The share of the debt base increased nearly sixfold from the end of the third quarter.

For Debang Jingyi Bonds, the net value growth rate of Class A and Class C shares in the fourth quarter of 2023 is respectively. 64%, compared with the performance of the same period compared to the benchmark yield of -076%。During the reporting period, the net asset value of ** was less than 50 million yuan for more than 20 consecutive working days, but it had recovered to more than 50 million yuan by the end of the period.

In terms of share changes, Debang Jingyi bonds increased from 0.0 at the end of the third quarter3.5 billion by the end of the fourth quarter** to 24.2 billion copies, an increase of 59143%, including 20.3 billion copies. And on November 9, 2023, Debang** invested in Debang Jingyi bonds with inherent funds, with a transaction amount of 283470,000 yuan.

Debang Jingyi Bond mentioned in the fourth quarter report that the yield of the bond market in the fourth quarter rose first and then fell, the center went down, and the curve was flat.

Specifically, in the first half of October, the central bank's open market operations continued to net withdraw and the issuance of special refinancing bonds exceeded expectations, resulting in tight supply and demand, and the convergence of funds.
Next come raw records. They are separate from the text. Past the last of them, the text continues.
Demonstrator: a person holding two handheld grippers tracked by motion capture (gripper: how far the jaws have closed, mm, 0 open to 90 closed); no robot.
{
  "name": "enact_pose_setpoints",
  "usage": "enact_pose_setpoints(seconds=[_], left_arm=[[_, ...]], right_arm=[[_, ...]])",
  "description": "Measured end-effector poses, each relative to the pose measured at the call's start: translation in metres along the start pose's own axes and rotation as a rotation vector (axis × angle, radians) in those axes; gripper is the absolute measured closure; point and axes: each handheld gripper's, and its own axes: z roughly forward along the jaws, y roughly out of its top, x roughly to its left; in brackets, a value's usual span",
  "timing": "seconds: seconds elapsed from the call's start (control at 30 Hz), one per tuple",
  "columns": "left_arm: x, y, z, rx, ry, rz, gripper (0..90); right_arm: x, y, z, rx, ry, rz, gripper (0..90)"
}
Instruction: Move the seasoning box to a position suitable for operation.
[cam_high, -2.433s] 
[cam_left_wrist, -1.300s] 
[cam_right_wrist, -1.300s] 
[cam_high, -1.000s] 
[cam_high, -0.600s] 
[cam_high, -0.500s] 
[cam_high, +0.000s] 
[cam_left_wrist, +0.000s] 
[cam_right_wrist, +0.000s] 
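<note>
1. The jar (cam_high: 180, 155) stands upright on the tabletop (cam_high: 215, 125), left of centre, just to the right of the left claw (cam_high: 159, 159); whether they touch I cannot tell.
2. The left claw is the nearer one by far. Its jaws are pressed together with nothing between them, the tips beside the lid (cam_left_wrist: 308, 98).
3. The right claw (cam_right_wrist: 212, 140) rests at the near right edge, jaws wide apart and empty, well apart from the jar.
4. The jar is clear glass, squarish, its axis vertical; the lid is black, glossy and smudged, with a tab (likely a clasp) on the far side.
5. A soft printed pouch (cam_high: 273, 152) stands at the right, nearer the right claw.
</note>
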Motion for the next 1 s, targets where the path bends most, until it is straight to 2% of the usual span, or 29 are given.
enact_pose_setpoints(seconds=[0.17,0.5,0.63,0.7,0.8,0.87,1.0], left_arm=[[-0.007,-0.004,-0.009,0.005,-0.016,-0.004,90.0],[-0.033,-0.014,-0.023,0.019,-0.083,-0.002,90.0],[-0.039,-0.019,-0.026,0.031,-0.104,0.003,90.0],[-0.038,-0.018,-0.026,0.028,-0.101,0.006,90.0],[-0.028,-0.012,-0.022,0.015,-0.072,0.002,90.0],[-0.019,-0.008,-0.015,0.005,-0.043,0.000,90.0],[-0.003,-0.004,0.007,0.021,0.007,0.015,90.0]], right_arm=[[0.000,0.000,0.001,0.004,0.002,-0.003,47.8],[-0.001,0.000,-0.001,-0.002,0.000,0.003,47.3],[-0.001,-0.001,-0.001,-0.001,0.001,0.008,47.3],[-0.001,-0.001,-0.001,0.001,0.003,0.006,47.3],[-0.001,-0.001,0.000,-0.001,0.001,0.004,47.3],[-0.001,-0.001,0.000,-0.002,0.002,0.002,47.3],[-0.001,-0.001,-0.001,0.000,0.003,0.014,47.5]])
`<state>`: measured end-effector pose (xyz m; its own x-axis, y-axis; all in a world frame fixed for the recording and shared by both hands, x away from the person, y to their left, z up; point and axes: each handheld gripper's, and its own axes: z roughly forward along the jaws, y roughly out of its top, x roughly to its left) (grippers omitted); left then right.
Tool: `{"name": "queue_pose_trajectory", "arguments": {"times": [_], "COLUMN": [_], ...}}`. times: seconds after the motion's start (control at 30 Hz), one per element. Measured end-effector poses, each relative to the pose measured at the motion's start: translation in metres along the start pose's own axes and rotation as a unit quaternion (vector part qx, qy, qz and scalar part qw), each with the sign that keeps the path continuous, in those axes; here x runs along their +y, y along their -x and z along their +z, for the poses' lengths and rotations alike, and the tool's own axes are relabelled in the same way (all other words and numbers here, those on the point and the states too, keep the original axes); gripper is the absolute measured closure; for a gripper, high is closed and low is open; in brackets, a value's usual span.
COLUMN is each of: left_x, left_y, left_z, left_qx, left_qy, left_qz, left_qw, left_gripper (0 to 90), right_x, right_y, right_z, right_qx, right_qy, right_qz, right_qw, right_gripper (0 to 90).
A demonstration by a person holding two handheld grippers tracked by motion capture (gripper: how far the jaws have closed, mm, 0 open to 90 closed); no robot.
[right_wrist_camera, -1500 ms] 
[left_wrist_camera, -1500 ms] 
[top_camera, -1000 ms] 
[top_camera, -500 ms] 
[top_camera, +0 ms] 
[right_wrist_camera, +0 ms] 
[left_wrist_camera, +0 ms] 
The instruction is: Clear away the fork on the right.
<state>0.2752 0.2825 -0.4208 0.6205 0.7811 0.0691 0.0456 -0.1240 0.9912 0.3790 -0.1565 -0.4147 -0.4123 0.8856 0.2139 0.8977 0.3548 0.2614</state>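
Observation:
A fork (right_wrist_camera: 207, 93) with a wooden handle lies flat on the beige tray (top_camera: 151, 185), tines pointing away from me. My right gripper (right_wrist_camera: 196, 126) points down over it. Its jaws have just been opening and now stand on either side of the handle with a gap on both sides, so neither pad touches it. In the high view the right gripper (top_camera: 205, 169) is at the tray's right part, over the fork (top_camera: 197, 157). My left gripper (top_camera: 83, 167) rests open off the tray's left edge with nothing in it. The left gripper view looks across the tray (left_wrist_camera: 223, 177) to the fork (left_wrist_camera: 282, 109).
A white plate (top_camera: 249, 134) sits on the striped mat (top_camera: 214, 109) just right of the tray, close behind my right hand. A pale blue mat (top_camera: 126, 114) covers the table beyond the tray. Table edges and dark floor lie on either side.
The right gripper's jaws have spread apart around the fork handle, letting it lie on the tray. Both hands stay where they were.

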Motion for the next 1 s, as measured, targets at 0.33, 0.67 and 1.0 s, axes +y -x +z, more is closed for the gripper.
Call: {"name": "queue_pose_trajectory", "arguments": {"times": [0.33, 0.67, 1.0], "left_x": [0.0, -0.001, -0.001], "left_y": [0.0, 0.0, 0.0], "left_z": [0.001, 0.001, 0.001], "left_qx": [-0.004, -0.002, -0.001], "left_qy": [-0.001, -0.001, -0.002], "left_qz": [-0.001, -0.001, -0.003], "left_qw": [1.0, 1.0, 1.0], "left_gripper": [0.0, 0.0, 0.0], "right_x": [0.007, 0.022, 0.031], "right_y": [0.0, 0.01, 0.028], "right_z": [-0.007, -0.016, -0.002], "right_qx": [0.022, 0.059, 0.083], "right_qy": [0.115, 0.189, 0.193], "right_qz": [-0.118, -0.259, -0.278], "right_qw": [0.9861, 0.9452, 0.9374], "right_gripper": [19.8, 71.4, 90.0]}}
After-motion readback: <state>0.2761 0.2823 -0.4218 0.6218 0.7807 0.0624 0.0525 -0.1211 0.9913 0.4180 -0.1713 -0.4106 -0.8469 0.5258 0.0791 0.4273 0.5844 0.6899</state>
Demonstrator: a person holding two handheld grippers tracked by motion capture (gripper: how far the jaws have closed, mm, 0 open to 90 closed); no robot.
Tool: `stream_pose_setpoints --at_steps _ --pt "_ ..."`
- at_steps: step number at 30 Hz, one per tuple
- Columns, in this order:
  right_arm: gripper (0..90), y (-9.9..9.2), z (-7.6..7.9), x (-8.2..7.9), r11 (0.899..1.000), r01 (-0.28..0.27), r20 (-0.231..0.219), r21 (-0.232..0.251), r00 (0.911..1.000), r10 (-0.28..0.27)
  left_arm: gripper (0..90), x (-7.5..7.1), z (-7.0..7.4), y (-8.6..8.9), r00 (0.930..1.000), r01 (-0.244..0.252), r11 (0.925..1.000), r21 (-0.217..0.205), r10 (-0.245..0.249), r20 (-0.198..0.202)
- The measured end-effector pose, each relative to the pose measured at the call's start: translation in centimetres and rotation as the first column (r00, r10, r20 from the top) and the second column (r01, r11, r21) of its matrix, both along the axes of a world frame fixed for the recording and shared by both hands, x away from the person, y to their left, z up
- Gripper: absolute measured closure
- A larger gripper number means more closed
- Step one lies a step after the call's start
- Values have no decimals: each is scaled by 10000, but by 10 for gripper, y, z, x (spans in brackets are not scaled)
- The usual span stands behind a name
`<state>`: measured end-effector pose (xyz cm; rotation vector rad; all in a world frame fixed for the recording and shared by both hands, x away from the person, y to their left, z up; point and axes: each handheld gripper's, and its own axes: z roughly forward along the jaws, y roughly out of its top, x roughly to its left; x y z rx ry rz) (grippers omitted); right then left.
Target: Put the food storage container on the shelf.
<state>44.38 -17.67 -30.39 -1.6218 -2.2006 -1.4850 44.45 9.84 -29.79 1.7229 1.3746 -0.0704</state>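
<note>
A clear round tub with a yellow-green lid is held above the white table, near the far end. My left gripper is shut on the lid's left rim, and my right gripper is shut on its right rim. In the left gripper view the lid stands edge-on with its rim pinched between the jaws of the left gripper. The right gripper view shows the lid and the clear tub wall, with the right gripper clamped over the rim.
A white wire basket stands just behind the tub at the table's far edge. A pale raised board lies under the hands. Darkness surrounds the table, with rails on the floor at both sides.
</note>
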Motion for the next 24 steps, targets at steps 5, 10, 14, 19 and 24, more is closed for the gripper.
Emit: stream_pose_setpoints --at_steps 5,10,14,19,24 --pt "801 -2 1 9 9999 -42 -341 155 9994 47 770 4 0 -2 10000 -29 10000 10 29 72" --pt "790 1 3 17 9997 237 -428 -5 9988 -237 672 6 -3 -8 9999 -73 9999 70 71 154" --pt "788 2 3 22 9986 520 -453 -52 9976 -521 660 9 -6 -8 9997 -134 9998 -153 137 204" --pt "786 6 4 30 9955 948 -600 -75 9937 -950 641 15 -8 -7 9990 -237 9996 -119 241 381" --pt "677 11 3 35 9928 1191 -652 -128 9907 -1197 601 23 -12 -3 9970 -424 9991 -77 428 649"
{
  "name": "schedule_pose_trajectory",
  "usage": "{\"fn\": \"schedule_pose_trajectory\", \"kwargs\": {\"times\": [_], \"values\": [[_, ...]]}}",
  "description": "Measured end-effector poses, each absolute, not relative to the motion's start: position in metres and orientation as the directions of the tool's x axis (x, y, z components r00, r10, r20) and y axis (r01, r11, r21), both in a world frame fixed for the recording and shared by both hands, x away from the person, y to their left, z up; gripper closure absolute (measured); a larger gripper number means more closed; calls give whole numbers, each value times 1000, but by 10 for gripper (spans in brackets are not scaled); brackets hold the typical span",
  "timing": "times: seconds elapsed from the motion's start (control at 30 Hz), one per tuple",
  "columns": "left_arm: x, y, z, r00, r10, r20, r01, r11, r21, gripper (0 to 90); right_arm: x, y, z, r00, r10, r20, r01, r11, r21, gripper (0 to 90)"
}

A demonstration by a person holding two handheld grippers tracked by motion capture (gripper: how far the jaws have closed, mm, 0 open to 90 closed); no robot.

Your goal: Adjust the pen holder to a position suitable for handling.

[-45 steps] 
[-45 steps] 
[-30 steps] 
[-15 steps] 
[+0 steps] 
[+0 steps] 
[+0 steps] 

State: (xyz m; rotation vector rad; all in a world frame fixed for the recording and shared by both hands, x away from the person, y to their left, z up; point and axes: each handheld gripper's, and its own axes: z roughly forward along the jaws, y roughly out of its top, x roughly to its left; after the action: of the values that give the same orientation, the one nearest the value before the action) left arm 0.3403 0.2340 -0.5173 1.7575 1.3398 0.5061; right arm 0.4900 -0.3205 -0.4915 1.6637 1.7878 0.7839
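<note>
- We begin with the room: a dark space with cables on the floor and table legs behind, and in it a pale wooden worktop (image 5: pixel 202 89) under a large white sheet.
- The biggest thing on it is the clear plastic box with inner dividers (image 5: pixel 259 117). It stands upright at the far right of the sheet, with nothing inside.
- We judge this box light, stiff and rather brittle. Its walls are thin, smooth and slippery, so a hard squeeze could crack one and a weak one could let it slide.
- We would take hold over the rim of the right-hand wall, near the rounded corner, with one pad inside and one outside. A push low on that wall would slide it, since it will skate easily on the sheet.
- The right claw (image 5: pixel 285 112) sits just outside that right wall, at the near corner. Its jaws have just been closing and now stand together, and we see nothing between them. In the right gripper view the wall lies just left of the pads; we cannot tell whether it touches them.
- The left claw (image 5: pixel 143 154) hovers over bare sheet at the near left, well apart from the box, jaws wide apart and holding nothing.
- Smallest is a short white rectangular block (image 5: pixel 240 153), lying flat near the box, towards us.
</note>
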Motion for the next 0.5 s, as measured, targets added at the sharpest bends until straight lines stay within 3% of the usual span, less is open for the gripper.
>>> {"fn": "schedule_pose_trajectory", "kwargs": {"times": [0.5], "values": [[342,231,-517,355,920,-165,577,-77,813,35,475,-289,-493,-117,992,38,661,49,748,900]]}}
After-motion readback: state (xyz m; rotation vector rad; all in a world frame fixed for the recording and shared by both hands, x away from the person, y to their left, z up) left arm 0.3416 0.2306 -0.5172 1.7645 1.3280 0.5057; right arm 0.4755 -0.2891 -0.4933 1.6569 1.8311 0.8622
At the beginning of November, the capital situation was significantly loosened, and the bond market interest rate declined; In the middle of the market, the steady growth expectation is repeated, the real estate policy-related news has also been disturbed, superimposed on the issuance of trillions of treasury bonds, the central bank mentioned to prevent the idling of funds, the capital side has tightened again, the short-end interest rate has risen more, and the curve is flat.

The December ** economic work conference is the focus of market attention, and the policy content did not exceed expectations after the meeting landed, resulting in a rise in market bullish sentiment, coupled with the Fed's unexpected dovish turn, bond market yields fell sharply; The reduction of deposit rates at the end of the month and the loosening of funds across the year further pushed bond market interest rates downward.